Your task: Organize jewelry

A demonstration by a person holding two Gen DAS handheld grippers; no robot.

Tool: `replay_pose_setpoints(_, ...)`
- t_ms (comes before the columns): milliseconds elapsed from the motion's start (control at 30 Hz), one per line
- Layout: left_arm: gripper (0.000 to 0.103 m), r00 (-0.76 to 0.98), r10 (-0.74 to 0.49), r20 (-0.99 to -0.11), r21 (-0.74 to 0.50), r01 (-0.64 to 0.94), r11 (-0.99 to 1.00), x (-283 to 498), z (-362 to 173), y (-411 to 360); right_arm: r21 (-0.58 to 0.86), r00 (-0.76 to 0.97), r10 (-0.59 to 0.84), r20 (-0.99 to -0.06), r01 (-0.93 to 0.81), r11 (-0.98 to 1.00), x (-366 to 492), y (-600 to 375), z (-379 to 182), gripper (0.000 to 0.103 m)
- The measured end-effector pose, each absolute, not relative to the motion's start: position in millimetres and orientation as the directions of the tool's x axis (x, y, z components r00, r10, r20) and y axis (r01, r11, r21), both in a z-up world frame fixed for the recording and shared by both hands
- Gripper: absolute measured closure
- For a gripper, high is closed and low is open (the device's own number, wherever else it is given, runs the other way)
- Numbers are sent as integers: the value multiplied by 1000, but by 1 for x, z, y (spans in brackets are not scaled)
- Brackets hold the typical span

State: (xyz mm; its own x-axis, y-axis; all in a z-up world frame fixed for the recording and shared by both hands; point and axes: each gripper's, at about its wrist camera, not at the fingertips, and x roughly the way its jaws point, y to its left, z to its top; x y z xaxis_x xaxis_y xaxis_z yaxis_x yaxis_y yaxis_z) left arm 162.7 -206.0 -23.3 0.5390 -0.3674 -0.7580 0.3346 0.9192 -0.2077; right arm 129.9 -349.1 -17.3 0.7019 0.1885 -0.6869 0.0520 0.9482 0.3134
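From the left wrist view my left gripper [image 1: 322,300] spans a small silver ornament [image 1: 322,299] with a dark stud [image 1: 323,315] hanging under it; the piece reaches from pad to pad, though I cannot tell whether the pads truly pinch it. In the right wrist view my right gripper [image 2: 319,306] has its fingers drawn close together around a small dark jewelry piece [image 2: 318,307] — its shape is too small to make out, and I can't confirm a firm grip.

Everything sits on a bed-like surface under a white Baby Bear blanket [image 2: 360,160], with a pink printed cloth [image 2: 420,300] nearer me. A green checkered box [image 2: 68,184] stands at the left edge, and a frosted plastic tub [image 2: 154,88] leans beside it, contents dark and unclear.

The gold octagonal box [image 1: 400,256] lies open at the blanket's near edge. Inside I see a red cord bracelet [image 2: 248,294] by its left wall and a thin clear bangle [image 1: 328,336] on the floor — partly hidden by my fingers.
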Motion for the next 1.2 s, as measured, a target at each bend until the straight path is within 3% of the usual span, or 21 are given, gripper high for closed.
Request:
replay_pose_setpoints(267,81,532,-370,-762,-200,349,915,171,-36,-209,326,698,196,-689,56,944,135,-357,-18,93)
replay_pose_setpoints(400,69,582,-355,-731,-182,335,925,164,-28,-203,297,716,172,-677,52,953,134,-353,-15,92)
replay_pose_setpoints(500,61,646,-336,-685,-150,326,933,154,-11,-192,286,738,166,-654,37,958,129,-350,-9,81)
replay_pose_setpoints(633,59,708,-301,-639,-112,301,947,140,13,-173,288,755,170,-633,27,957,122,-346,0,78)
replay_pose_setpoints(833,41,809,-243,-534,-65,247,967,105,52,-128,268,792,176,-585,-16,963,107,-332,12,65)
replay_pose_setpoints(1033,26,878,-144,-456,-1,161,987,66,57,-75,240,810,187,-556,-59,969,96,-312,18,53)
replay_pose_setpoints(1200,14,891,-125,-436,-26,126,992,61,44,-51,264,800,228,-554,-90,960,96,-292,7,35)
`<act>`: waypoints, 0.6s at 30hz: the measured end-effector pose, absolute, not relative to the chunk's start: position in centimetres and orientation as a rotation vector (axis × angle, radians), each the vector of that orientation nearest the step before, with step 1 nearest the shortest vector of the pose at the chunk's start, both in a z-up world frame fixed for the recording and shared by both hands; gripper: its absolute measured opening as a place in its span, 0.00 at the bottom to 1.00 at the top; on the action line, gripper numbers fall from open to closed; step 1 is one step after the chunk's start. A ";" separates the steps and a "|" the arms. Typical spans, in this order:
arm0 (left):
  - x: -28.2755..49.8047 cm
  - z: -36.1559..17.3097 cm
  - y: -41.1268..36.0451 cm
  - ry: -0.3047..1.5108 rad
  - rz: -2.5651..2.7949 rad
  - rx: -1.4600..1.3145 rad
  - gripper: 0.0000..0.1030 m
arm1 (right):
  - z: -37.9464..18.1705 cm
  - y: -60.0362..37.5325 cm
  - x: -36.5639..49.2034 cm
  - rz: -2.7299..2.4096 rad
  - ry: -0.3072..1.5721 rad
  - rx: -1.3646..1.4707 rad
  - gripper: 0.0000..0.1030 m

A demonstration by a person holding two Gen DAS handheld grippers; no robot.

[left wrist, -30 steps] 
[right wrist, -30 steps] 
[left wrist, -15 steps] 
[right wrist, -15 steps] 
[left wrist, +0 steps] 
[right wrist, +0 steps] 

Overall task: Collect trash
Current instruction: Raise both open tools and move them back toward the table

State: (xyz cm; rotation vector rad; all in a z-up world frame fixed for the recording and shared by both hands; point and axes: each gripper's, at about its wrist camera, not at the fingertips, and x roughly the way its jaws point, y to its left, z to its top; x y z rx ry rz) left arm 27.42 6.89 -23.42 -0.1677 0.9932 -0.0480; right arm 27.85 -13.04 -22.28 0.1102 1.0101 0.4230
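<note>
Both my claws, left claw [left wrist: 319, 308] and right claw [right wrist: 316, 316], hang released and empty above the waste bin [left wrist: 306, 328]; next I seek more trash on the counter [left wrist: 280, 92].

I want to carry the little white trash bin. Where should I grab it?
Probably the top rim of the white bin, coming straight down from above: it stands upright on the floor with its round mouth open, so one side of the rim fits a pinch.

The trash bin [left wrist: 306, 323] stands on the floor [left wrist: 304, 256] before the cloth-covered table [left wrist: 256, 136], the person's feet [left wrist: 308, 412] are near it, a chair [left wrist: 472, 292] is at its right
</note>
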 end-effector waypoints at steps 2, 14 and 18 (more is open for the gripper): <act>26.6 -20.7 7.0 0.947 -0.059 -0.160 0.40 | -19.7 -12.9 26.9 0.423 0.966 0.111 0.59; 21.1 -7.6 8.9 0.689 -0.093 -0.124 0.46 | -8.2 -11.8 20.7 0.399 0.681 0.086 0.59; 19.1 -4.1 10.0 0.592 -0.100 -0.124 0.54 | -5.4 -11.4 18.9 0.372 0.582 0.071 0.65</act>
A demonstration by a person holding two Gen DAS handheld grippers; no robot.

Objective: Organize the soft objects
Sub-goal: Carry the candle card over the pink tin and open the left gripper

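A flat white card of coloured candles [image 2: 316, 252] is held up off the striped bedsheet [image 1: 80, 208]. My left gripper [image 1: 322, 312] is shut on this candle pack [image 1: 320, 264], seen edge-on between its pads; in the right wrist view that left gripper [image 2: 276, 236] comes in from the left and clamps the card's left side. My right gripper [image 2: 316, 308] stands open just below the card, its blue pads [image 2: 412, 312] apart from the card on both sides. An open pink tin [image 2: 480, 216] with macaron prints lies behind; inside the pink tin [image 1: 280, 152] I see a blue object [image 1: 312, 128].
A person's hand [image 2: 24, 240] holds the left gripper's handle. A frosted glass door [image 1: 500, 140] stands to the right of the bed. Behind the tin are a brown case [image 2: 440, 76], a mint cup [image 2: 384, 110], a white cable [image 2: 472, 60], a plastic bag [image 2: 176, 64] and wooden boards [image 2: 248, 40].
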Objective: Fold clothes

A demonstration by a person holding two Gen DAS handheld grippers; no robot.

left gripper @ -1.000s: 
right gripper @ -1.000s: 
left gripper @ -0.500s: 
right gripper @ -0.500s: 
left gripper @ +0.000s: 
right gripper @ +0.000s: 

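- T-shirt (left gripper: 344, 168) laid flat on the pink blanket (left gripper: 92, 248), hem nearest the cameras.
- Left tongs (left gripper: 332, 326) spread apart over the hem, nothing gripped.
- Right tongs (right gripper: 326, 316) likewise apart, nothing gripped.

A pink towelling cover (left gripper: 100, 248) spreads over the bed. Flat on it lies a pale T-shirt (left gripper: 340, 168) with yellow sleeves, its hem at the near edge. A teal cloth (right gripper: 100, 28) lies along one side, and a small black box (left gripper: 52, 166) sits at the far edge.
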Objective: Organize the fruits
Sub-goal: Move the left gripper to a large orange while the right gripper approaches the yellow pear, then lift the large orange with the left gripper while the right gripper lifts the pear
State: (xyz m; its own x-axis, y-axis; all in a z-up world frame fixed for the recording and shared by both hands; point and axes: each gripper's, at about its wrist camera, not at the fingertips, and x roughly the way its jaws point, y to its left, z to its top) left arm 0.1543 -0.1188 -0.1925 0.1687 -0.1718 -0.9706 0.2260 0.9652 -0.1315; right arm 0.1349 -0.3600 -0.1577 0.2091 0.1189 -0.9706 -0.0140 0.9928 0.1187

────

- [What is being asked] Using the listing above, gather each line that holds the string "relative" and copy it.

- [Solution below]
- The measured end-effector pose, each absolute, not relative to the motion's start: position in millimetres and orientation as the directions of the tool's x axis (x, y, z components r00, r10, r20) and y axis (r01, r11, r21), both in a z-up world frame fixed for the recording and shared by both hands
`<act>`: waypoints, 0.6s at 30hz: the measured end-effector pose, absolute, not relative to the chunk's start: position in centimetres and orientation as a rotation vector (axis × angle, radians), each the vector of that orientation nearest the step before, with step 1 nearest the shortest vector of the pose at the chunk's start, both in a z-up world frame fixed for the recording and shared by both hands; gripper: its absolute measured opening as a place in its span, 0.00 at the bottom to 1.00 at the top; on the action line, gripper numbers fall from open to closed; step 1 is one step after the chunk's start. A ";" separates the steps and a "|" the arms. Typical spans, in this order:

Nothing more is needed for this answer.